Identification and Characterization of trans-Translation Inhibitors
Open Access
- Author:
- Davison, Alexis
- Area of Honors:
- Biochemistry and Molecular Biology
- Degree:
- Bachelor of Science
- Document Type:
- Thesis
- Thesis Supervisors:
- Ken Keiler, Thesis Supervisor
Ying Gu, Thesis Honors Advisor - Keywords:
- trans-translation
antibiotic resistance
ribosome profiling
KKL-4669
high-throughput screen
luciferase reporter assay
bacterial pathogens
Caulobacter
in vitro transcription/translation assay - Abstract:
- Individuals around the world are acquiring deadly infections from previously “common” and “non-lethal” sicknesses because common antibiotics are proving to be ineffective. The urgency for development of novel antibiotics is tremendous. In the early 20th century, antibiotics were viewed as the saving remedy to many ailments that would otherwise lead to death such as diarrhea and pneumonia. Now, the world is witnessing an increasing emergence of resistant bacterial pathogens that will cause more global deaths than any other condition by 2050.1 This work aimed at utilizing trans-translation as a target pathway for novel antibiotic development.
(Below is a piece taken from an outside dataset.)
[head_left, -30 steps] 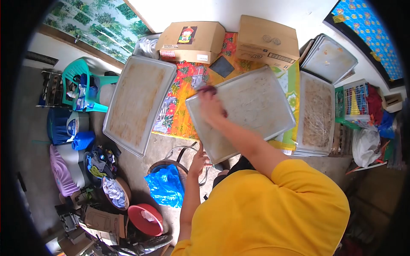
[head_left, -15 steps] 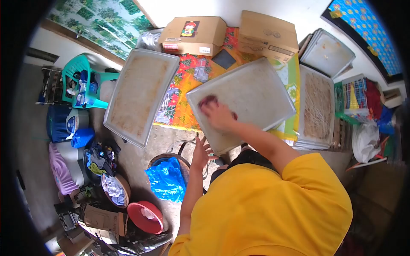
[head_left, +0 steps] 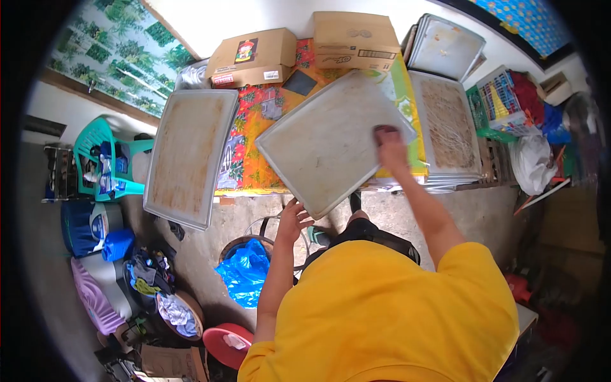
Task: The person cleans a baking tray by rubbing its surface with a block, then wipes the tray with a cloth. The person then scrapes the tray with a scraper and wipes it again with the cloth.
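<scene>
A large grey metal tray [head_left: 331, 146] lies at an angle on a table with a floral cloth [head_left: 248, 153]. Near the tray's right corner, my right hand [head_left: 393, 151] presses a dark red cloth [head_left: 386, 132] to its surface; the hand is slightly blurred. My left hand [head_left: 294, 219] is beside the tray's near-left edge, with its fingers apart and nothing in them. To the left lies a second tray [head_left: 191, 153] with brownish stains.
Two cardboard boxes [head_left: 254, 57] [head_left: 354, 41] stand at the table's back. On the right are a stained tray stack [head_left: 445, 121] and a green crate [head_left: 487, 114]. A teal chair [head_left: 114, 149], a blue plastic bag [head_left: 247, 270] and a red basin [head_left: 223, 344] are at the left.
My right hand has moved with the red cloth from the tray's left part to its right corner. The view has shifted, and the tray appears turned somewhat. My left hand stays near the edge.
</scene>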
This is an essential pathway in many bacterial pathogens that rescues ribosomes that stall during translation due to the formation of nonstop complexes. These complexes form when no stop codon is present at the 3’ end of an mRNA message being translated.3 This disables the termination of the message which is needed to produce a functional protein. If trans-translation is activated, its main machinery consisting of tmRNA and SmpB protein identifies the stalled ribosome and, through several steps, tags the protein for degradation.3 The first project featured in this work highlighted the process of identifying inhibitors of this pathway in resistant bacterial pathogens. Characterization of such inhibitors was explored to determine potential candidates for novel antibiotic development. The second project aimed to reveal molecular mechanisms occurring during trans-translation, as knowledge of this entire process has not been exhausted. This was initiated by completing a cloning project to begin ribosome profiling in a C. crescentus model. The profiling will provide information about mRNA sequences present in ribosomes while nonstop complexes are present during trans-translation and what conditions these sequences are dependent on. Therefore, continuation of both projects will aid in the movement to combat antibiotic resistance through research efforts.